Exercise instructions: With pictures omitted, output the records below exactly as they appear.

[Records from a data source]
● ● ● ●

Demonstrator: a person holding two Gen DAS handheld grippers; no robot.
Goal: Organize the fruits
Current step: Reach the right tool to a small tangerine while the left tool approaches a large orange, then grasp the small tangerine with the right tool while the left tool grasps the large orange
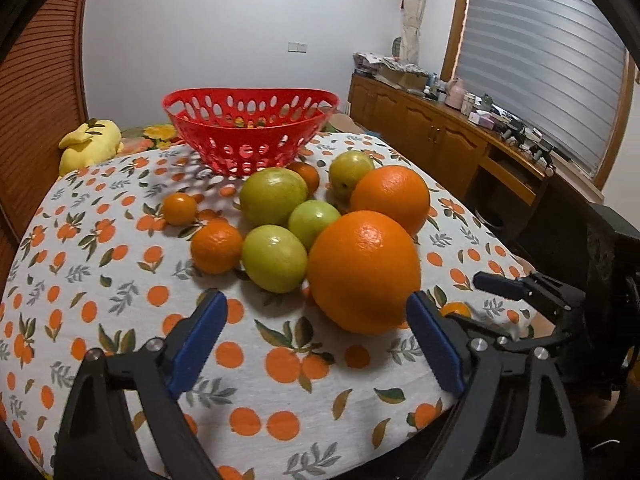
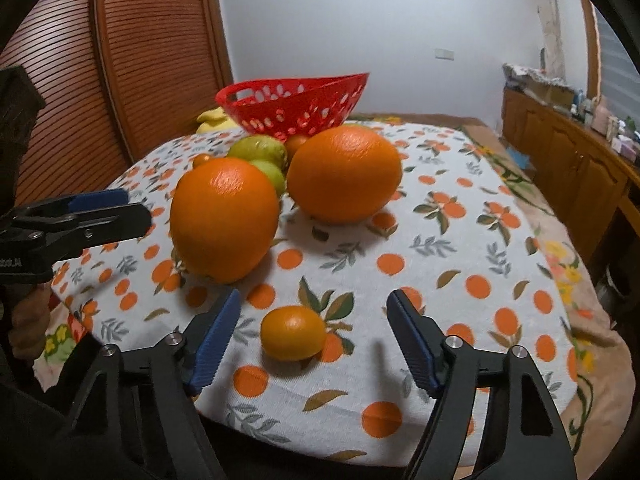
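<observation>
Blue pads line the left tool (image 1: 314, 330), which stands wide and holds nothing; the nearest big orange (image 1: 363, 272) sits just ahead, by its right pad. The right tool (image 2: 314, 334) is also wide, with a small orange (image 2: 293, 333) lying loose between its pads, not touched. On the tabletop (image 1: 100, 280) lie two big oranges, four green fruits (image 1: 274, 258) and four more small oranges. One of those hides behind a green fruit. The red basket (image 1: 250, 132) stands at the far end. What is inside it is hard to make out.
</observation>
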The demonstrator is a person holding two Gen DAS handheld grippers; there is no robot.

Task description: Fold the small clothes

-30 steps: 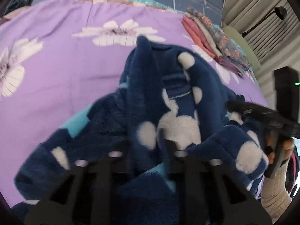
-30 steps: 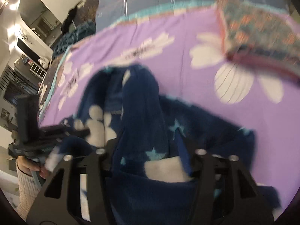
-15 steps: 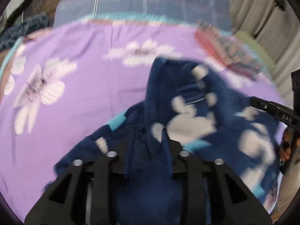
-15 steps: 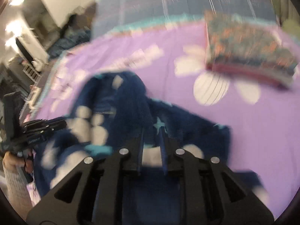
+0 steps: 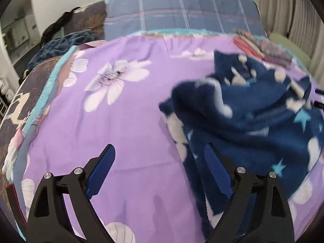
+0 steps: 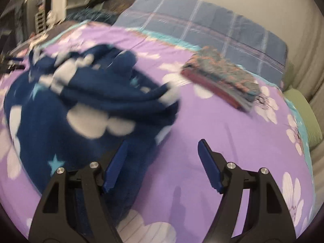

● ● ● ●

Task solution:
Demonstrator: a person holding two Gen DAS handheld grippers; no robot.
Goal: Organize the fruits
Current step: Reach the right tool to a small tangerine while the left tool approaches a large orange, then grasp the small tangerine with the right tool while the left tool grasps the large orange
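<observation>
Blue pads line the left tool (image 1: 314, 330), which stands wide and holds nothing; the nearest big orange (image 1: 363, 272) sits just ahead, by its right pad. The right tool (image 2: 314, 334) is also wide, with a small orange (image 2: 293, 333) lying loose between its pads, not touched. On the tabletop (image 1: 100, 280) lie two big oranges, four green fruits (image 1: 274, 258) and four more small oranges. One of those hides behind a green fruit. The red basket (image 1: 250, 132) stands at the far end. What is inside it is hard to make out.
</observation>
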The demonstrator is a person holding two Gen DAS handheld grippers; there is no robot.

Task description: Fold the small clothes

-30 steps: 
-30 steps: 
-15 steps: 
-15 steps: 
+0 steps: 
+0 steps: 

Nothing further is required by the exercise.